Ssh – Possibility of WAN Optimization for SSH traffic

optimizationrsyncsshwide-area-network

While I do understand that SSH by itself is a very low bandwidth utilizing protocol, it is sometimes choking up bandwidth during peak hours in our office environment. I want to know if at all it is possible to reduce/optimize SSH (rsync) traffic over WAN ?

I realized that riverbed cannot do it. What kind of other designs (proxies) can I possible think of, ignoring security issues like MiTM, DPI, etc. Can TrafficSqueezer, WANProxy or OpenNOP be of any use here ?

Also, please suggest if there are any other ideas to backup data (if there is any) other than rsync. Is it even possible that I think of decrypting SSH with a proxy server before reaching Riverbed and transporting it over WAN to the other end.

Sender (RSYNC) Server --> Proxy (Decrypt SSH) --> Sending Riverbed --> Receiving Riverbed --> Receiver Server

Current Topology:

100's of Users (rsync) --> Source Riverbed --> (passed through traffic/unoptimized)  -->  Destination Riverbed --> Remote Machine

Best Answer

I was initially going to be a naysayer to the idea of trying to "WAN optimize" rsync traffic, but the more I thought about it the more I decided that it was possible.

A TCP-based dictionary compressor (which I believe the Riverbed Steelhead appliances can do) would probably benefit an unencrypted rsync stream. Presumably the Riverbed devices can do encryption on the "optimized" traffic, so running rsync unencrypted shouldn't be compromising the integrity or confidentiality of traffic to the WAN. (Between the source server and the Riverbed device may be a different story.)

You don't have to run rsync over SSH. It will run perfectly fine over TCP or any other reliable stream transport.

It seems like a good WAN acceleration architecture would run somewhat counter to a good security architecture, since encrypted traffic would be high-entropy and low redundancy and not at all conducive to compression. I think these are concerns you'd have to balance. I haven't kept up with Riverbed in a number of years, but this actually seems like a place where man-in-the-middle decryption of encrypted protocols might make good sense (albeit that turns the WAN accelerator into a huge target for attacks).

Edit:

I'm coming back to this answer a few hours later because, frankly, it's keeping me up at night.

I want to clarify some assumptions that I'm making.

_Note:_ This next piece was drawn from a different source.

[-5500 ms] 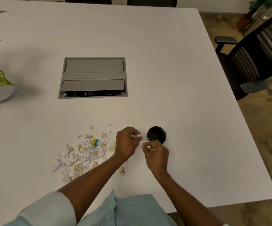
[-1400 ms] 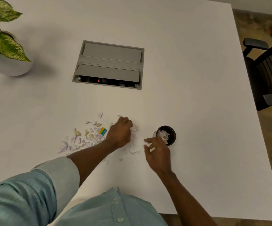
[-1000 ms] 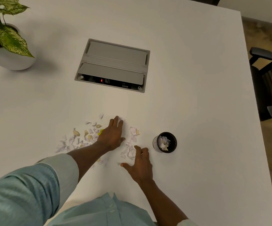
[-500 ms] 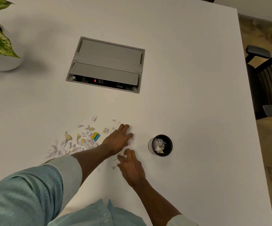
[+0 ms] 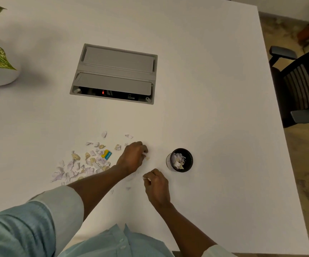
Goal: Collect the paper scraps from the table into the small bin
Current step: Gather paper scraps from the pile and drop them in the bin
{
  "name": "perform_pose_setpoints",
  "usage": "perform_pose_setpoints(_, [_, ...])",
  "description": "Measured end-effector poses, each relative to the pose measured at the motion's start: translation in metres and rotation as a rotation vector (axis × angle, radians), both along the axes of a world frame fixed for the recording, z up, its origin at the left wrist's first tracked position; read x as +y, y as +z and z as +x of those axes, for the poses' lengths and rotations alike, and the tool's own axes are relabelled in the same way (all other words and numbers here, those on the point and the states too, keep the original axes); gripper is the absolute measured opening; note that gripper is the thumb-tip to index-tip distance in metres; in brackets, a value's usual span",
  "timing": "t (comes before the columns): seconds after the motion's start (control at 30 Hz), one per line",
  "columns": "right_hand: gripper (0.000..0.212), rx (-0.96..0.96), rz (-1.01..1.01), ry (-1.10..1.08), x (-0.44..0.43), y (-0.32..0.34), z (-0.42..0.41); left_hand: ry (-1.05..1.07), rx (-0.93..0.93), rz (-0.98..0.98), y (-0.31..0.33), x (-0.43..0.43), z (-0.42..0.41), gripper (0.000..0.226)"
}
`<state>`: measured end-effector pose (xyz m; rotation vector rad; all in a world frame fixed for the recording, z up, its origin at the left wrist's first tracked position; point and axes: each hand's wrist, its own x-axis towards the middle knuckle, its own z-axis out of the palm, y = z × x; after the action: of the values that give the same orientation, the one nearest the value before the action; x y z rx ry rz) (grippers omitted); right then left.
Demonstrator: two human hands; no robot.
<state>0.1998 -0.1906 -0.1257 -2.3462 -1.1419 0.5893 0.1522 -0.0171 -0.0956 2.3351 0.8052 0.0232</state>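
left hand [image 5: 133, 156] fingers pinching paper scraps [image 5: 81, 164] at frame center, right hand [image 5: 156, 186] fingers pinching one scrap below, small bin [image 5: 181, 160] right, white tabletop [image 5: 215, 89]

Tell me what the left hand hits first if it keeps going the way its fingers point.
Probably nothing: the left hand points up-right across bare table, passing just above the small bin, though depth is unclear.
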Motion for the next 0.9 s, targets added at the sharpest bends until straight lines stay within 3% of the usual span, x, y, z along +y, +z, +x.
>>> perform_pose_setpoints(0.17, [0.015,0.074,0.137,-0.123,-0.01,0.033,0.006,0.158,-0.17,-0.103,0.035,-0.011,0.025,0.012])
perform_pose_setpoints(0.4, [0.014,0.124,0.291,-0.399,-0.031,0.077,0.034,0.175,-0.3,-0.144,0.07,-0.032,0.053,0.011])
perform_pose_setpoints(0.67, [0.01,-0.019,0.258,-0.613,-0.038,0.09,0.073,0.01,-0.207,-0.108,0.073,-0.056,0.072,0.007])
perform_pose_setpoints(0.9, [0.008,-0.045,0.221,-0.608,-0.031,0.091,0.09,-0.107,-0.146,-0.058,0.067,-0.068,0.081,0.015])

I am assuming:

  • You're working with WAN links that are significantly slower than a LAN-- 100Mbps or less.

  • You're performing backups across these WAN links that you'd like to speed-up, in terms of wallclock time.

  • The servers hosting the source and destination files have sufficient CPU and network connectivity to completely saturate the WAN link and the WAN really is the bottleneck.

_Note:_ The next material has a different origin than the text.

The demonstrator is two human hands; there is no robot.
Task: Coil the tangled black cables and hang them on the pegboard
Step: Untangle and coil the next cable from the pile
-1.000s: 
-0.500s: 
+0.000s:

  • You're using operating systems with TCP implementations that can reasonably scale the receive window to accommodate the bandwith delay product of your WAN link.

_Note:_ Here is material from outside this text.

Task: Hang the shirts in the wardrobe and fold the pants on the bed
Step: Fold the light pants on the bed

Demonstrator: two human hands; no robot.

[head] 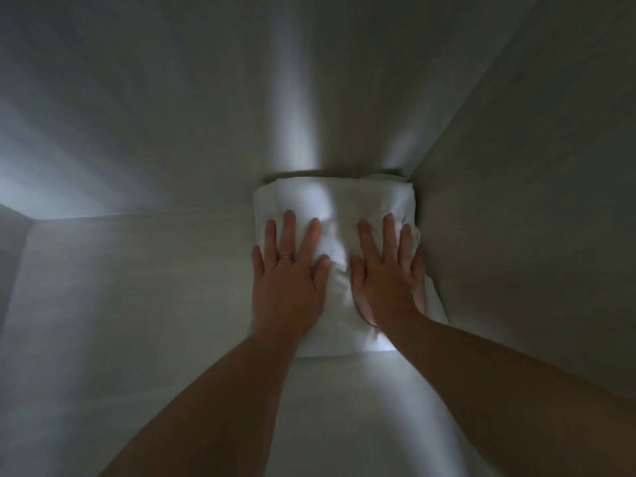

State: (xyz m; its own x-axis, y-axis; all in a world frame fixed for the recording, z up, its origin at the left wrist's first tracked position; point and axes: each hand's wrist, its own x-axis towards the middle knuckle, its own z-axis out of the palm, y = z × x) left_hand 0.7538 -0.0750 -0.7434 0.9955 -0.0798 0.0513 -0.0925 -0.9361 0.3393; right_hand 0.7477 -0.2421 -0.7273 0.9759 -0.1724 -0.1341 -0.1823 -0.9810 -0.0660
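There are two hands, the left hand (289, 280) and the right hand (389, 277), each with five fingers spread flat. One ring (286, 257) shows on a left finger. One folded white bundle (330, 201) lies at the far right; whether it is one garment or several cannot be told. Four pale panels show: one shelf floor (137, 304), one back panel (172, 98), one right side panel (533, 201) and a sliver of one left side panel (13, 253).

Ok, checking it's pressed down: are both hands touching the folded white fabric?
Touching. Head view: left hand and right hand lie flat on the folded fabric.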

If the servers can't saturate the network link then your bottleneck is somewhere else. Basically, I'm assuming that you've got a small pipe that your servers can saturate when running backups. If you're bottlenecking on CPU or I/O in the servers then no amount of network-related "magic" is going to help you.

Speaking rather bluntly, I feel a bit silly speaking positively about WAN acceleration appliances. I've been less than impressed with them in the past (mainly from an ROI and cost perspective) and wary of them after hearing numerous horror stories about application and operating system "strangeness" that would disappear when the WAN accelerators were disabled. I've been suspicious of them as a "technology" and generally have felt like they are a symptom of using poorly-engineered protocols, poor server-placement decisions, or poor network architecture.

I've spent the better part of two hours reading-up on dictionary-based protocol compressors and playing around with rsync. I think that, depending on the amount of redundancy in the changes you're synchronizing with rsync, there's actually a potential for seeing some minor performance improvement using a dictionary-based WAN accelerator. It's going to depend a lot on what your data looks like.

I don't have any numbers using an actual WAN accelerator to back that up. Nor do I have any personal experience with WAN accelerators in production use, let alone "accelerating" the rsync protocol. I certainly wouldn't go out and buy something based on what I'm saying here, but if you already have something in place I'd consider running some unencrypted rsync traffic through it to see what it does.